As part of the interview, Bogard discusses the Bortle scale, which was created by John Bortle in order to measure the darkness of the night sky on a scale of one to nine, with one being the darkest.

According to Bogard:

"People think they know darkness, and that they experience darkness every day, but they don't, really … I think John Bortle's point, when he created this tool for measuring the darkness of skies, was that we have no idea what darkness really is. We think night is dark — full stop, end of story. But, on the Bortle scale, cities would be a Class 9 – the brightest. Most of us spend our nights in what he would call a 5 at best, or more likely a 6 or 7. We rarely, if ever, get any darker than that."

While Steamboat is not a 6 or 7 on the Bortle scale — defined as a suburban/urban transition sky — the city already has lost enough of the night sky to fall outside of the rural (3) category and come fairly close to the suburban (5) category. In other words, we're already at the midpoint between a truly dark night sky and the brightness of an inner city.

How the city handles the ski area's plan to install lights from Christie Peak to the base area will provide some indication of whether city officials consider the night sky an environmental landscape worthy of protection in keeping with the Earth Hour proclamation the Steamboat Springs City Council issued last March.

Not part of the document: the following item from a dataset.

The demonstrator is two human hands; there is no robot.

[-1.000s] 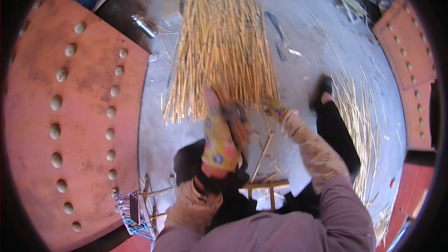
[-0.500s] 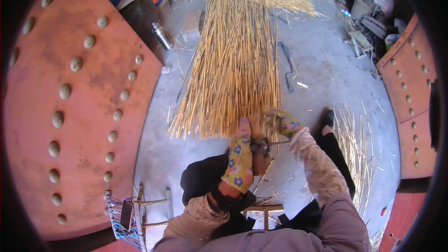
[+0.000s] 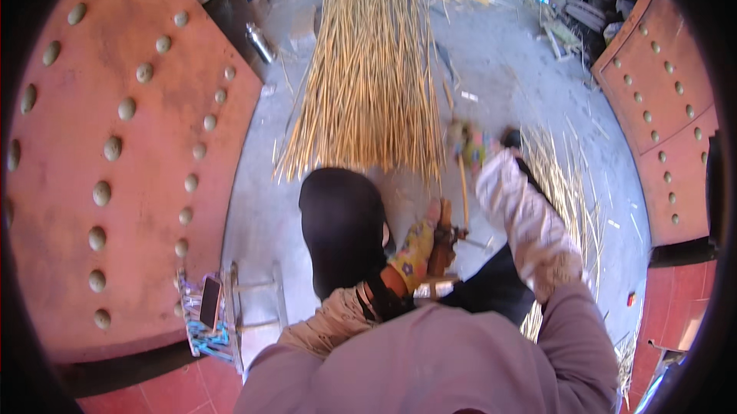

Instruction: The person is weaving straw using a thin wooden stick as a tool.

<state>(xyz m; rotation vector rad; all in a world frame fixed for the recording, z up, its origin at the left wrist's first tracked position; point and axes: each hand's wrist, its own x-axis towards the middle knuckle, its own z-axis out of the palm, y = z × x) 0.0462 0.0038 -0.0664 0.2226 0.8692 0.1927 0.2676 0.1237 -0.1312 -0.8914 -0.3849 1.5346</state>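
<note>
My left hand, in a yellow flowered glove with bare fingertips, is closed along a wooden tool with metal fittings, low between my knees. A thin metal rod sticks out from the tool's right side. Farther out and to the right, my right hand, in a similar glove, is smeared by motion. It appears closed round a single reed stalk, which shows above the hand and runs down toward the tool. A large spread of golden reed stalks lies ahead of both hands, cut ends toward me.
A studded orange-red door panel stands at the left, another at the right. Loose stalks lie right of my leg. A steel flask stands far left. A phone rests on a wooden frame at lower left.
My right hand has moved up and away from the tool, with a stalk now showing between them. The tool and my left hand are lower and farther right in view. The camera view has shifted.
</note>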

The proclamation — in conjunction with a city sponsored Earth Hour celebration that included extinguishing street, government and business lights along Lincoln Avenue for one hour — was supposed to "encourage businesses, individuals, and governments to take actions to reduce their impact on the environment in their daily lives and operations."

However, the first sentence of the proclamation — before all the grand environmental speak — states Earth Hour is just a "symbolic event." So the council signed the proclamation with the understanding that it was an inconsequential, politically correct gesture designed to curry favor with environmentalists.

Now that Steamboat Ski Area officials want to light up parts of Mount Werner, we may find out whether local environmentalists were also just going through the motions for Earth Hour or whether they believe the night sky is, as Bogard calls it, an "incredibly valuable environmental condition that we overlook and destroy at our own peril."